Acho que parte da sociedade ainda carece muito de alfabetização midiática. Não sabemos o exato potencial da comunicação por um smartphone, os riscos diante do que passamos adiante. Neste sentido, estamos ainda muito inertes.

A pandemia, por sua vez, trouxe a necessidade de maneira mais clara de pensar como é importante encontrar mecanismos quanto à questão da desinformação. Daí a não publicar, são “outros quinhentos”, como se diz.

*Quais são estes “quinhentos”?

O fenômeno da desinformação não é só comunicacional, mas também como enxergamos a realidade, em que há uma alteração da lógica de espaço e tempo vigentes que tínhamos até então. Vem sendo tudo muito mais rápido do que outros fenômenos disruptivos anteriores, como a Revolução Agrícola ou Industrial.

Antes, ligávamos a TV no final da noite para saber das notícias. Hoje, tudo chega a todo momento, então produzir conteúdo ficou mais barato e acessível. A questão espacial alterou-se e podemos, a qualquer instante, acessar conteúdos da China, Austrália, sem precisar ir a bibliotecas ou outros países.

É uma ruptura, também, com a forma como entendemos política e economia. Passamos a acessar instituições que passam a ser mais visíveis e, portanto, questionadas. Vivemos a descrença delas, de forma que as pessoas passam a acreditar na dicotomia do bem e do mal da sociedade.
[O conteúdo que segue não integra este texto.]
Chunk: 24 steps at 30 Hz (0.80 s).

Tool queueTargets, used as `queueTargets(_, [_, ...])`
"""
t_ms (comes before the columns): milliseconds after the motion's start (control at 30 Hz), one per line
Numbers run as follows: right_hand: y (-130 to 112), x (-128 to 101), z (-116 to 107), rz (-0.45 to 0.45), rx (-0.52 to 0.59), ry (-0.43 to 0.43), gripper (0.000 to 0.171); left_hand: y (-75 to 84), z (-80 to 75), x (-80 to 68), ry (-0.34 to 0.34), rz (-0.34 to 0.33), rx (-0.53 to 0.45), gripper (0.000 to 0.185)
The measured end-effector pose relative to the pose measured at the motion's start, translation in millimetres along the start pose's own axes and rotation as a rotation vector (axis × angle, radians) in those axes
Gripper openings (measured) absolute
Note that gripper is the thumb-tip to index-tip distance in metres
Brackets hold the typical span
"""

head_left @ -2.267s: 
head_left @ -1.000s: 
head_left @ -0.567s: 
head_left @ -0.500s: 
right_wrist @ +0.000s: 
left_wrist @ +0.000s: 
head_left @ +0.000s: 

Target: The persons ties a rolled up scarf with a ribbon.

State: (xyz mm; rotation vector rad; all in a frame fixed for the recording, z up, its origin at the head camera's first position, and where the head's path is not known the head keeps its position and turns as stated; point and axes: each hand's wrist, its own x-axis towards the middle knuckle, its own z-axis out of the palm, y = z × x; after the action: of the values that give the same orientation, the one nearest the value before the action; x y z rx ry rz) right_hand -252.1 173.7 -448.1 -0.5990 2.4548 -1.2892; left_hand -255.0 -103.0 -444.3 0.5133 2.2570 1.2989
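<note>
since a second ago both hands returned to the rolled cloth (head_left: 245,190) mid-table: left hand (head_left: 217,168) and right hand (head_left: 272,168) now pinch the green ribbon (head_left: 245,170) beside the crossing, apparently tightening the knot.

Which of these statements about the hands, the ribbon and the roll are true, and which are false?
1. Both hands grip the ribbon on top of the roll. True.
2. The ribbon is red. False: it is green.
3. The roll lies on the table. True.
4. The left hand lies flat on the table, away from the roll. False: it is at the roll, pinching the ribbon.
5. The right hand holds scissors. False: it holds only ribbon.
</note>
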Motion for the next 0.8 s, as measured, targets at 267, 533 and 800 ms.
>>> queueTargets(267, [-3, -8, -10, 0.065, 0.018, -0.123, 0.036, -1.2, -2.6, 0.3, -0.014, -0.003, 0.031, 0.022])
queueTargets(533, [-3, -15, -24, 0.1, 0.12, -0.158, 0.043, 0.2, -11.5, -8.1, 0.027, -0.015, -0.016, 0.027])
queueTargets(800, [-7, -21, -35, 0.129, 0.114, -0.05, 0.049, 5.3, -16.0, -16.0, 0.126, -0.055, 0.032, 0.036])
Elas param de enxergar a partir de espectro de complexidade, de vislumbrar nuances, achando que tudo é notícia, quando nós, jornalistas, sabemos que notícia e sua construção é um processo, não um produto. Além disso, tem a questão de se espelhar e consumir notícias mais pela emoção do que pela razão.

Com isso, as pessoas se prendem e confiam em quem é mais próximo, frequenta a mesma igreja, torce pelo mesmo time. Tudo pela necessidade de segmentar nosso grupo no universo de pessoas desconhecidas. 
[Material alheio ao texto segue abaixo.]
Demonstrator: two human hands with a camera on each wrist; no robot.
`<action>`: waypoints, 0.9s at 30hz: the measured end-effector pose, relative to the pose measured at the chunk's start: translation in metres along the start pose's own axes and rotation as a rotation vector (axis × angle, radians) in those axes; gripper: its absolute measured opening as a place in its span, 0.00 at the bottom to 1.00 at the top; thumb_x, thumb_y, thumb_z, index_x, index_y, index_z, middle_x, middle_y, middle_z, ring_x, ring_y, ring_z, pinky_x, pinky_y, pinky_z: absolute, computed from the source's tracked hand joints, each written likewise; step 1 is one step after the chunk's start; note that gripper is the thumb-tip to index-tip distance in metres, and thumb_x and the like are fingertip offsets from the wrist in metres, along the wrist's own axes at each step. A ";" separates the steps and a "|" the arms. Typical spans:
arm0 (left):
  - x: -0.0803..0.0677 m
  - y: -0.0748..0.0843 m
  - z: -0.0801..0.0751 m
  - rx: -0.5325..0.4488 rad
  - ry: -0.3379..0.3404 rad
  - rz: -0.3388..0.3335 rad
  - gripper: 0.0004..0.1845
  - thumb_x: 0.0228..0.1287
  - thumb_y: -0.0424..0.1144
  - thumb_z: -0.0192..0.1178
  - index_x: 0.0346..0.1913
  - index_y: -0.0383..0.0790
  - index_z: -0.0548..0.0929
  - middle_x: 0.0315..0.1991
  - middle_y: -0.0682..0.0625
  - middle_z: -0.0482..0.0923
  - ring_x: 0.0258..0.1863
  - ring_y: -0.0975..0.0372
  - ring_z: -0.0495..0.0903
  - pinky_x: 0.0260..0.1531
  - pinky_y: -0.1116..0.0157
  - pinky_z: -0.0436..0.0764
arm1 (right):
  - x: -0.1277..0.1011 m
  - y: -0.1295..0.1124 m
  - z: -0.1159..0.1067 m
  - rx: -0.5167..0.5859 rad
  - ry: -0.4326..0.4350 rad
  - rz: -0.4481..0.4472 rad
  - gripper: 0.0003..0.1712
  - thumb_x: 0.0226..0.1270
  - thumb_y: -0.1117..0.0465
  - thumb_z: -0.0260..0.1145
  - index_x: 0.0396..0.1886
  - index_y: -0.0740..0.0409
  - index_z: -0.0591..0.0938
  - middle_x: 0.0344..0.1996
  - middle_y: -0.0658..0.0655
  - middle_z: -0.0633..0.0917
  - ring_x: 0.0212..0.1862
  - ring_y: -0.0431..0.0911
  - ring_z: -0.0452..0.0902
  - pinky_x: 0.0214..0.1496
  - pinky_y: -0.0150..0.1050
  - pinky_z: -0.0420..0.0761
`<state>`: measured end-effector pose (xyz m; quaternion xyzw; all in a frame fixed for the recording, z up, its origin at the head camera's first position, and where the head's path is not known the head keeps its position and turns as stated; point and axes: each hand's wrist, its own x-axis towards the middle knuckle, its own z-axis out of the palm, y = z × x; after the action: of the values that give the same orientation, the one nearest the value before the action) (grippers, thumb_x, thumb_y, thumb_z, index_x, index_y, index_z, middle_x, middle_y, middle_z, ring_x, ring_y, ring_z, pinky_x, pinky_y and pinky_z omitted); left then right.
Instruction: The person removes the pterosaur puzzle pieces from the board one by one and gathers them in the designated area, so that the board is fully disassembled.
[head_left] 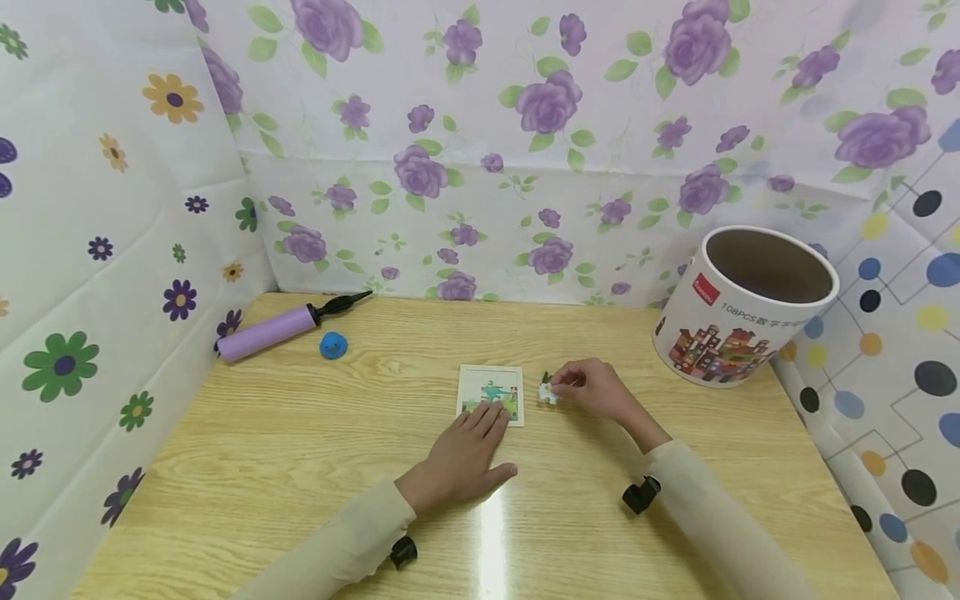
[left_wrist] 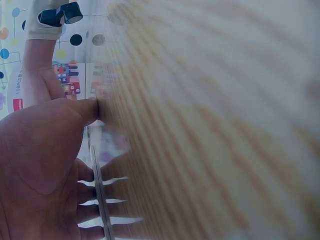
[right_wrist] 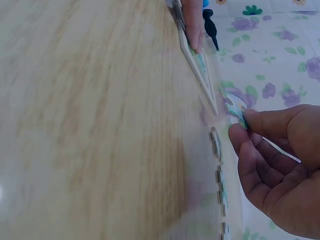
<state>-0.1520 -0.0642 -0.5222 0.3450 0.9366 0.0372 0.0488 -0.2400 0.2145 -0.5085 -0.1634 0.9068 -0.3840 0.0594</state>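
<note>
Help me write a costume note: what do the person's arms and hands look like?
The left sleeve and right sleeve are long, plain and beige. A small black camera is worn at each wrist. The left hand and right hand are ungloved.

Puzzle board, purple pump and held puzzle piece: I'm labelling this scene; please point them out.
Puzzle board point(head_left: 472, 386), head view, bare left part.
Purple pump point(head_left: 267, 334), head view, middle of barrel.
Held puzzle piece point(right_wrist: 236, 106), right wrist view, its middle.

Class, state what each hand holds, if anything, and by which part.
The right hand pinches a puzzle piece by one edge, between thumb and finger; the left hand grips nothing, only resting on the puzzle board.
</note>
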 end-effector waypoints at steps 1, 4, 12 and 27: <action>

*Qual, na sua opinião, é a responsabilidade ética e social que transcende as forças do mercado de empresas como Google, Facebook e Twitter no combate às Fake news?

A gente tende sempre a procurar soluções fáceis para problemas difíceis. Achamos que produção de fake news será resolvida de uma única forma, com a criação de uma ferramenta ou lei, mas este é um problema complexo e, como tal, requer envolvimento de todo mundo.

A ponta das big techs que mais vemos são as redes sociais. Sempre tendemos a pensar que o problema poderia ser resolvido, caso elas mudassem suas políticas. É importante lembrar, entretanto, que elas atendem a um princípio comercial, como todas as empresas.

Antes, as pessoas ganhavam dinheiro com bens e serviços. Hoje, ganha-se com dados, que passaram a ser itens vendáveis, muitos deles fornecidos pelas redes sociais.

Elas, entretanto, precisam agir porque o fenômeno de disseminação de notícias falsas deixou de ser tecnológico. Virou social, causando até mortes. Em resumo, as big techs são parte do problema e têm que ser enxergadas como tais, mas a solução não chegará apenas das mudanças que possam vir delas. É preciso também haver interesse policial, educacional, político e econômico atrelado a isso. 

Patrícia Monteiro de Santana 

Jornalista formada pela Universidade Federal de Pernambuco em 2000. Com atuações em veículos como TV Globo, Revista Veja e Diário de Pernambuco, além de atuante em assessoria de comunicação empresarial, cultural e política.